*WORK REQUIRED*
Which lines run from the start of the material below through the line containing "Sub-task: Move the"? Retype them exactly, pictures excluded.

*THE INPUT*
Segment Open

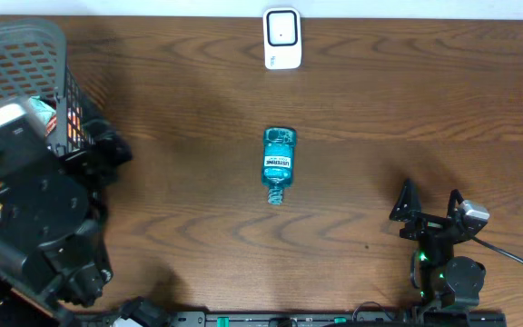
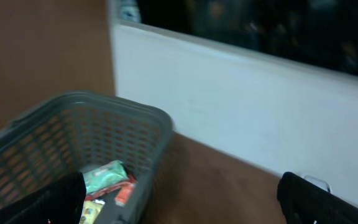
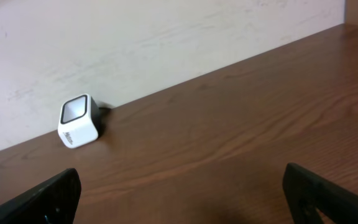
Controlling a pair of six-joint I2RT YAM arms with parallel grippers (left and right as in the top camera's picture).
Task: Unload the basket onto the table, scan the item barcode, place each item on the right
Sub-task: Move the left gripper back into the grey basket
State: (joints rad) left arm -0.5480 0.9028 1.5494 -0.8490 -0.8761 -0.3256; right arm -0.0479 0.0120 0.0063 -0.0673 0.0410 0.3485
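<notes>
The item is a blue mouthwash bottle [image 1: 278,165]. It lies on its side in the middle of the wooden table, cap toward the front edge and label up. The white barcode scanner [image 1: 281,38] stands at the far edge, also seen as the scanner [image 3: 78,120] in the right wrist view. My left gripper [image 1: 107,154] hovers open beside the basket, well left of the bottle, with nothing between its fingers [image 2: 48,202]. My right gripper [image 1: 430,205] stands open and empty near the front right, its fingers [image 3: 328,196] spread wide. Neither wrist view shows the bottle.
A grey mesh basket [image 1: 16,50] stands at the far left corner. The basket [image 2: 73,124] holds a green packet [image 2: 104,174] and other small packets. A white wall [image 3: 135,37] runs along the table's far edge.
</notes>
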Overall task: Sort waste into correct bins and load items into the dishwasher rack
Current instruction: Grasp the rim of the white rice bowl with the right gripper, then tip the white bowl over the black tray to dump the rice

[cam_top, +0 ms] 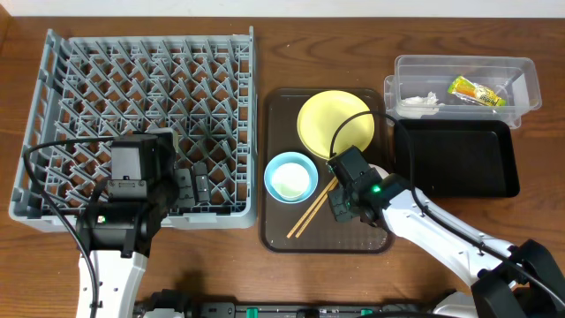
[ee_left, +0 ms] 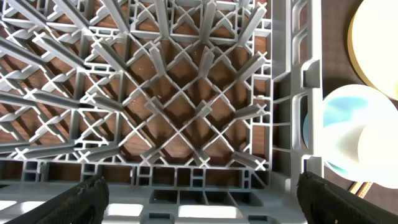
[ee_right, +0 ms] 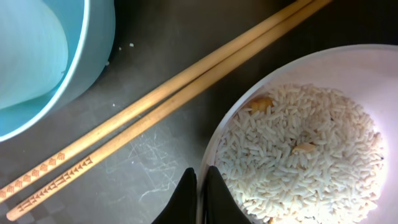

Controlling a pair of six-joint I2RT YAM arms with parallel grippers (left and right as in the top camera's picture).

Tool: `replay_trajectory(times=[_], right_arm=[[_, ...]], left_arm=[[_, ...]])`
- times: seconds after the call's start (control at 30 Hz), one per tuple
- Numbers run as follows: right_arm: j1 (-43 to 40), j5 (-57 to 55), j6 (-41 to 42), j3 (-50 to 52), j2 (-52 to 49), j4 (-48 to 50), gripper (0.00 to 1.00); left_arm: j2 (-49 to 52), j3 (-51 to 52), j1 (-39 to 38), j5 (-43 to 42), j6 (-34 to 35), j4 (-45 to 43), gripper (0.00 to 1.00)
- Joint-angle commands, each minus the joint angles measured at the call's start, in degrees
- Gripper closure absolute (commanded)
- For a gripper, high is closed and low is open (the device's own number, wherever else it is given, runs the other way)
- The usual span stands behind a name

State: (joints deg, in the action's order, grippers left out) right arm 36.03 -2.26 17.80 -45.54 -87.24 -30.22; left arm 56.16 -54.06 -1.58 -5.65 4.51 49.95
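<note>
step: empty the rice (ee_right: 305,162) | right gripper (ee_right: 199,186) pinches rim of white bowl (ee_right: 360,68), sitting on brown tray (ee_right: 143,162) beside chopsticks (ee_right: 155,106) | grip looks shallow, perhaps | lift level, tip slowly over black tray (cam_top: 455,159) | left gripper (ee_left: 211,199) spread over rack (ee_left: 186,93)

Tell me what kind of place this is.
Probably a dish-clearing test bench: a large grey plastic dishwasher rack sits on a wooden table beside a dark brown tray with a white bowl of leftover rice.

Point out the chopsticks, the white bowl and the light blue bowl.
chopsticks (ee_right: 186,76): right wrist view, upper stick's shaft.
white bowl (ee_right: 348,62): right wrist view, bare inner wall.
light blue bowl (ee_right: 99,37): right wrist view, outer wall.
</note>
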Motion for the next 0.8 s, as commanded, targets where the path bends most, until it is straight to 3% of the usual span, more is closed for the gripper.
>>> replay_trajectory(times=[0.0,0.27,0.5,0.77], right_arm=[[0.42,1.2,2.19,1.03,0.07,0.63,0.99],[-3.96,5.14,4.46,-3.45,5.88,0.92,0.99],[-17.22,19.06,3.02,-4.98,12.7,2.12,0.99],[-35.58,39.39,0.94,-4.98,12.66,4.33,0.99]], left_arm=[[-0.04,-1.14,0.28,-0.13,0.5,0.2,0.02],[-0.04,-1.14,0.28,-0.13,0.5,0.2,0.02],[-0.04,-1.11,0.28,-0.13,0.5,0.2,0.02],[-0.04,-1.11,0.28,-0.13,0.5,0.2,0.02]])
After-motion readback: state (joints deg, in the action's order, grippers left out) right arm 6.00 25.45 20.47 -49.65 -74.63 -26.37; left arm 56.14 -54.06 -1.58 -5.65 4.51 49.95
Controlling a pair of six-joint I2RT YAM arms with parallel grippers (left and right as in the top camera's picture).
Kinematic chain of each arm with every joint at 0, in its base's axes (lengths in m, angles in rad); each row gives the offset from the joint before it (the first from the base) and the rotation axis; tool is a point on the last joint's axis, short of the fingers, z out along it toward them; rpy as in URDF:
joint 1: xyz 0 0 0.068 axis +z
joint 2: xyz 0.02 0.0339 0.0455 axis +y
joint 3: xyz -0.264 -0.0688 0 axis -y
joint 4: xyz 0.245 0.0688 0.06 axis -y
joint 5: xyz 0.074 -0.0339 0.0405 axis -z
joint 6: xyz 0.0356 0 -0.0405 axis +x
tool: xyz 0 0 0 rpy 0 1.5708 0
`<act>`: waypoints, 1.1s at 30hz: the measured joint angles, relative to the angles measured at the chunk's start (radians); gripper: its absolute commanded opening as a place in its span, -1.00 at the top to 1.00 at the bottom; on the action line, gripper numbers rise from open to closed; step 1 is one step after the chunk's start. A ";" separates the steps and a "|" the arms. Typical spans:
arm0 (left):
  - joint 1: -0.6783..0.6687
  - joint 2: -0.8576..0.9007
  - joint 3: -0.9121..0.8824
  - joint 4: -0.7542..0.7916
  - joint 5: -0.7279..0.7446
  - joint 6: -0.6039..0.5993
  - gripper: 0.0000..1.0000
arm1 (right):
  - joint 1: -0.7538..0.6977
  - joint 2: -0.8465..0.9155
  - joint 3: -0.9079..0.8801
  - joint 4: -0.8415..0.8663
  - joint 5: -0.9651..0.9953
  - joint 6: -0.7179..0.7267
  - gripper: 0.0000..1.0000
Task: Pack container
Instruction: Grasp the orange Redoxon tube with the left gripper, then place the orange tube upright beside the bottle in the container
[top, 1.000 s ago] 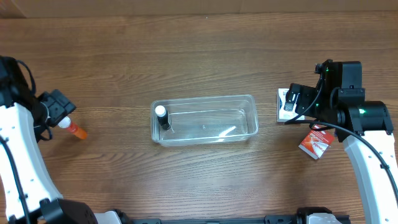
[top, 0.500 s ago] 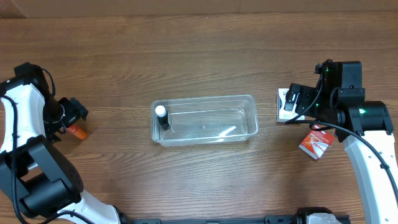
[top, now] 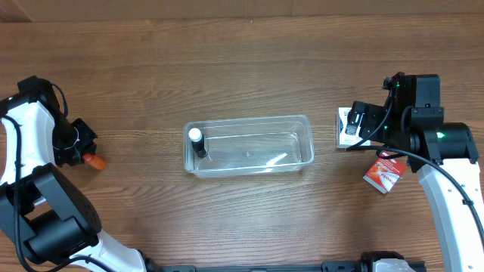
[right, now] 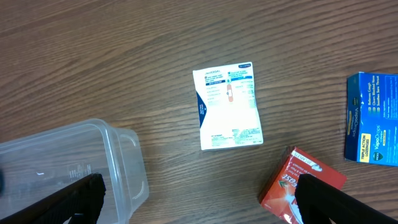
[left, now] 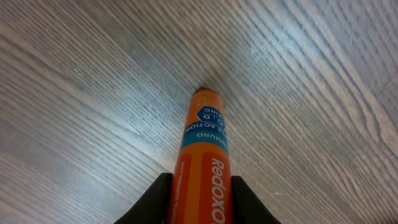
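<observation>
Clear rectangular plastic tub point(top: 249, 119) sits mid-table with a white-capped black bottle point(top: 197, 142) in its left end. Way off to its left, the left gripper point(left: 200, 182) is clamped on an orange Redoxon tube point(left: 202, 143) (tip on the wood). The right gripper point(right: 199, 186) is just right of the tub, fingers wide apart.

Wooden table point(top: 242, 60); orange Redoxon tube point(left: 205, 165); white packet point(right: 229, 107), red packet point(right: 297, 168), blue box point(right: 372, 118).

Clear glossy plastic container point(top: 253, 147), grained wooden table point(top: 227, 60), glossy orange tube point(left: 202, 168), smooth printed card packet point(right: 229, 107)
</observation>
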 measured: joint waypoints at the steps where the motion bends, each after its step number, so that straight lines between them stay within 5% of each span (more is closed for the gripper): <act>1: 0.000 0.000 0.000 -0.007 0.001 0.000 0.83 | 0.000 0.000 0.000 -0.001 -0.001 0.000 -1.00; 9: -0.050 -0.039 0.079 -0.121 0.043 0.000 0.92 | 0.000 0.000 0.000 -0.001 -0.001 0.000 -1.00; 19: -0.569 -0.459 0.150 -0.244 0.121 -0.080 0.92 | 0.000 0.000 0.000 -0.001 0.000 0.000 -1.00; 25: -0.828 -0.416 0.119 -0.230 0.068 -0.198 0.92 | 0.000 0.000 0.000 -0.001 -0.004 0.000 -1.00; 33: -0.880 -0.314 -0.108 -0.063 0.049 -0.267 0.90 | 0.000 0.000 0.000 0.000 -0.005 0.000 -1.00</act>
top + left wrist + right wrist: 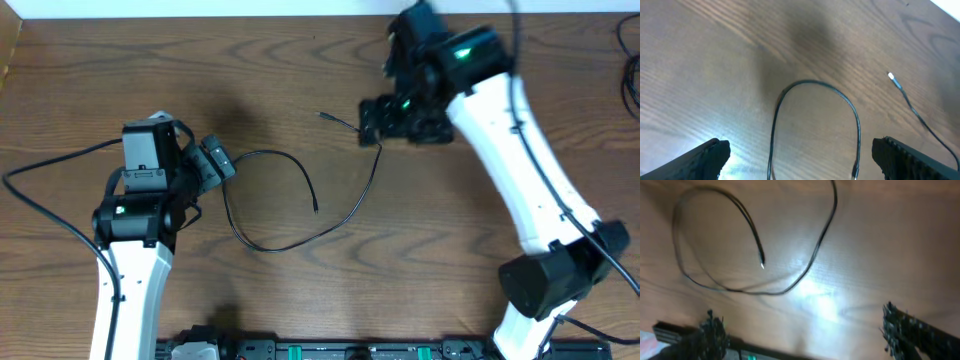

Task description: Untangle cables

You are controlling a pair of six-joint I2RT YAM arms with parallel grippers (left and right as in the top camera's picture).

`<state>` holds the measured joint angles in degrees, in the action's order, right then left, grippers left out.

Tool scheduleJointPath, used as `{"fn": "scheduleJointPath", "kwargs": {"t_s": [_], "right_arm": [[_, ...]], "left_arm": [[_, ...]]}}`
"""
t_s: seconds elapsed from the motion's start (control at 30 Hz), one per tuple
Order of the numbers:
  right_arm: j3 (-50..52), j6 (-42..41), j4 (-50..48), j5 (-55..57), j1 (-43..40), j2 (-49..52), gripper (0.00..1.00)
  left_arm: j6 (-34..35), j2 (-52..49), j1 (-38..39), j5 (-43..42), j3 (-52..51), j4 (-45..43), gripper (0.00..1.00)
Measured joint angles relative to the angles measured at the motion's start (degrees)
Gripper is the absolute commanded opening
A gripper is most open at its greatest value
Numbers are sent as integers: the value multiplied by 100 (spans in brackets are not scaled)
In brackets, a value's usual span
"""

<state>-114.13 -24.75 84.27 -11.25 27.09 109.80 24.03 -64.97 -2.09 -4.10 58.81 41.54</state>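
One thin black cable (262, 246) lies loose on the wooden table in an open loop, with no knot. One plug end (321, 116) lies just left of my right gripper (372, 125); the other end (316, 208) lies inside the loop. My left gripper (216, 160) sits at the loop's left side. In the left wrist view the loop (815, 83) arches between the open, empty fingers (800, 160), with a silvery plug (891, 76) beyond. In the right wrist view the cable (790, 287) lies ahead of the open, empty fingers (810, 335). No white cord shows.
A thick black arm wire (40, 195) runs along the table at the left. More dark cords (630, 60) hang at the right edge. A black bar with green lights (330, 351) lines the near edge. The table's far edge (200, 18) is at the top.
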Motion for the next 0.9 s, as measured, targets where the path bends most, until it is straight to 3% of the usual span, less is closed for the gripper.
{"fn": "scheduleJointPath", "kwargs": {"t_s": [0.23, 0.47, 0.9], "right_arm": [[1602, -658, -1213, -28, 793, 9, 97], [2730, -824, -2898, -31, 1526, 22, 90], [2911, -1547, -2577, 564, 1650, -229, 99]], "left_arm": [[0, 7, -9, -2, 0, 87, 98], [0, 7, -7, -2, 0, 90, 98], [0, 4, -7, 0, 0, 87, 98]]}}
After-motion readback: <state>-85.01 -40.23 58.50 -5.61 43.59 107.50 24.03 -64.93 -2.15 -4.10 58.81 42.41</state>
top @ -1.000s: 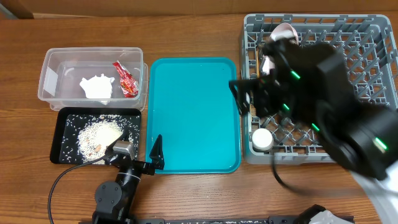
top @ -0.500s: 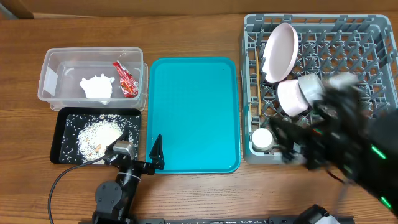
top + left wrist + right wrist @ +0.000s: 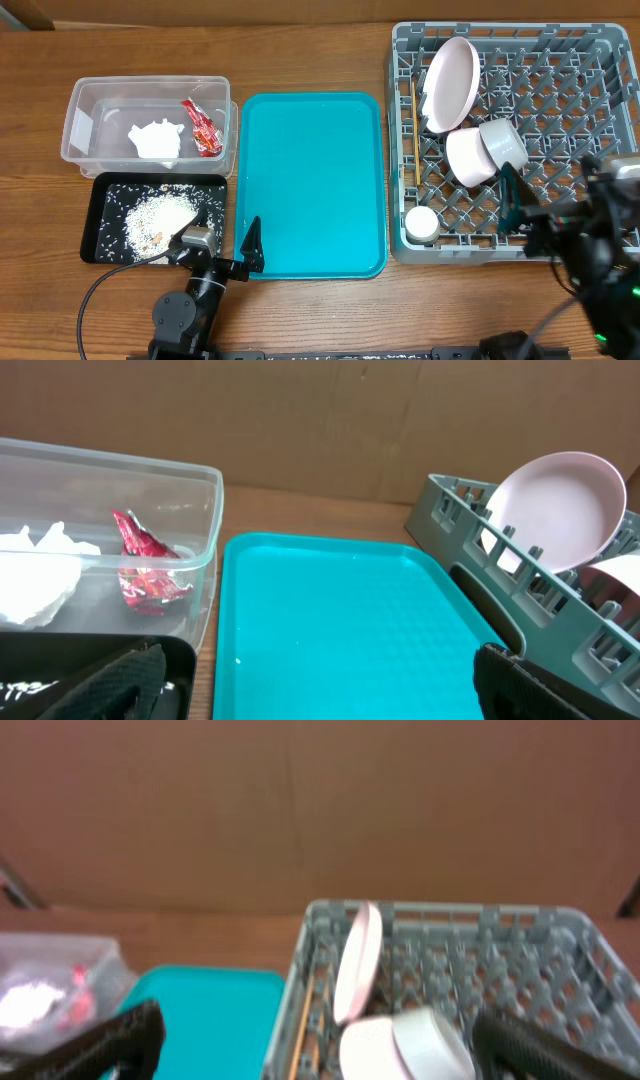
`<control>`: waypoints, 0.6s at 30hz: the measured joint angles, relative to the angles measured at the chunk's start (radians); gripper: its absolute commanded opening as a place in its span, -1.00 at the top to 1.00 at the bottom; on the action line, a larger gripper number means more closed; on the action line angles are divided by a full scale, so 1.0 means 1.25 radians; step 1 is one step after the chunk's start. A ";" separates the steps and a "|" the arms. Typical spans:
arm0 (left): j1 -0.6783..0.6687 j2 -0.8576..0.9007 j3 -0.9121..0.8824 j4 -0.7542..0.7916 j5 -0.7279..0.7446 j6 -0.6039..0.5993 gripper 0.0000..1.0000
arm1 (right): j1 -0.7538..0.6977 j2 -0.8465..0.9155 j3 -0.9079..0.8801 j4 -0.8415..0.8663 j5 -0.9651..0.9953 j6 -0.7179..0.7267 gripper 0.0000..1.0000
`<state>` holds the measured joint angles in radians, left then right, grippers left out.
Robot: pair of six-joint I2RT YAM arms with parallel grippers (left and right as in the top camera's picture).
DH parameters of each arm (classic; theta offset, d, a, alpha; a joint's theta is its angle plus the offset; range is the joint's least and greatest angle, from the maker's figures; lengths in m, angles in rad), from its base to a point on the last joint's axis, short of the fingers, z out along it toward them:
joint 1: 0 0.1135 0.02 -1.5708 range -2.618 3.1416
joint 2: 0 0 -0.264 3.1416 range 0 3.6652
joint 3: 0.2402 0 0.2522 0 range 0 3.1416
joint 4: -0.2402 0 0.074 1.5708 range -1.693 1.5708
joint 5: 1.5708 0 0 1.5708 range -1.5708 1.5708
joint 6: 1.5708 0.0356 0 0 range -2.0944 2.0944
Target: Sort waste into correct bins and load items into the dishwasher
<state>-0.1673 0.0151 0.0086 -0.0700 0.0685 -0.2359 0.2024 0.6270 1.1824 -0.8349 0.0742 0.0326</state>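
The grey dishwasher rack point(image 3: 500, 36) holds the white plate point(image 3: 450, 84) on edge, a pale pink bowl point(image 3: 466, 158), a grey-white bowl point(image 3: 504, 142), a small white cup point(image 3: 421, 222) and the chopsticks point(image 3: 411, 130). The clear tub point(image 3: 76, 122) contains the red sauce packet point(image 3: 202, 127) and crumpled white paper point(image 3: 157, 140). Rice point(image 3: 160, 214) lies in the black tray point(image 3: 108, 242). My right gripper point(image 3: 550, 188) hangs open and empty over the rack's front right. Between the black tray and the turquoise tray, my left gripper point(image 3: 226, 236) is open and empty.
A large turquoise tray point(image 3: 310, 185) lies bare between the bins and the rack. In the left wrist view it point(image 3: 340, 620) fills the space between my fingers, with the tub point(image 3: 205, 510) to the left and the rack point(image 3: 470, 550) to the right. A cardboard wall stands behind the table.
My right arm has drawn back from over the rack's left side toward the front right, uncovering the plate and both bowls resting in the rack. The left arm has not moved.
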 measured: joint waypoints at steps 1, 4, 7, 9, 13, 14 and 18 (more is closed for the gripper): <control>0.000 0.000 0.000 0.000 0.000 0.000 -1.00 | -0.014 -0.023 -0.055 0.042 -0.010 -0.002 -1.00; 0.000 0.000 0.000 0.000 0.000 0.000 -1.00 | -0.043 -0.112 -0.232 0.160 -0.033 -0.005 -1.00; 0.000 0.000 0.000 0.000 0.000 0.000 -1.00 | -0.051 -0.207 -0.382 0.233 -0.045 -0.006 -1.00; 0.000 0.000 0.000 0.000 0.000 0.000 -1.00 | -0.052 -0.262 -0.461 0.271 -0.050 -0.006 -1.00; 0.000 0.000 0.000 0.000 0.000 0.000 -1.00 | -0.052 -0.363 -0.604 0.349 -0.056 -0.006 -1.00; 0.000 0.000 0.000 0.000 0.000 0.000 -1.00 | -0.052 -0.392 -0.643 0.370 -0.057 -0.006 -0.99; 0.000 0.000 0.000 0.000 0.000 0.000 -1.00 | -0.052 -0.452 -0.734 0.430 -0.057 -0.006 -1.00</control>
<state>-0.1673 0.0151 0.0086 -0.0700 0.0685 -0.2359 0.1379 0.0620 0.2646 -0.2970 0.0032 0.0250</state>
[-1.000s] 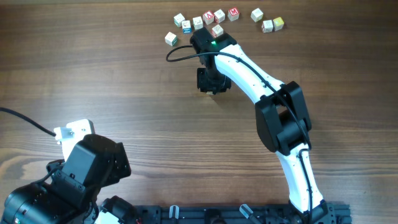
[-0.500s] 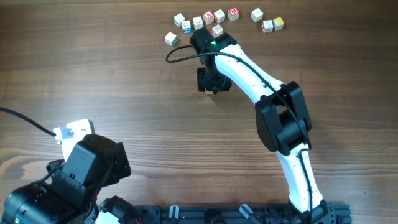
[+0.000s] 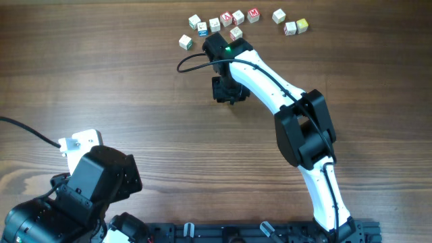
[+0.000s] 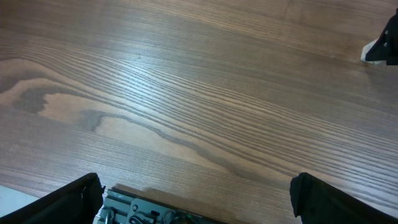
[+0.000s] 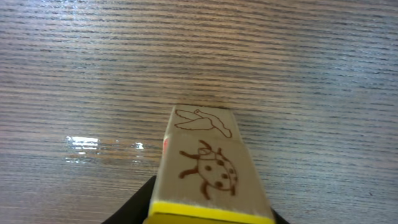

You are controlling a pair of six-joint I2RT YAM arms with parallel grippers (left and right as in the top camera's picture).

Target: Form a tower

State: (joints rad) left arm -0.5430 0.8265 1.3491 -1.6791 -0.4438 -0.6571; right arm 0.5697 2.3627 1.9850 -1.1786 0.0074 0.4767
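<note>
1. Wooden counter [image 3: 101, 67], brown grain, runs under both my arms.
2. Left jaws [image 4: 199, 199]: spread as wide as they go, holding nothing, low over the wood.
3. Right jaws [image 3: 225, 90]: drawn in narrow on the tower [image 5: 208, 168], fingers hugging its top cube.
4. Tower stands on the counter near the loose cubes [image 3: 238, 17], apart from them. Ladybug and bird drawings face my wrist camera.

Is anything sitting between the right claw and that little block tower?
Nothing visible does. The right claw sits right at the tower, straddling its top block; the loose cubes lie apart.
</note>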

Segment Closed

*ANSWER AREA*
Controlling a pair of six-joint I2RT YAM arms with parallel grippers (left and right as in the top camera's picture).
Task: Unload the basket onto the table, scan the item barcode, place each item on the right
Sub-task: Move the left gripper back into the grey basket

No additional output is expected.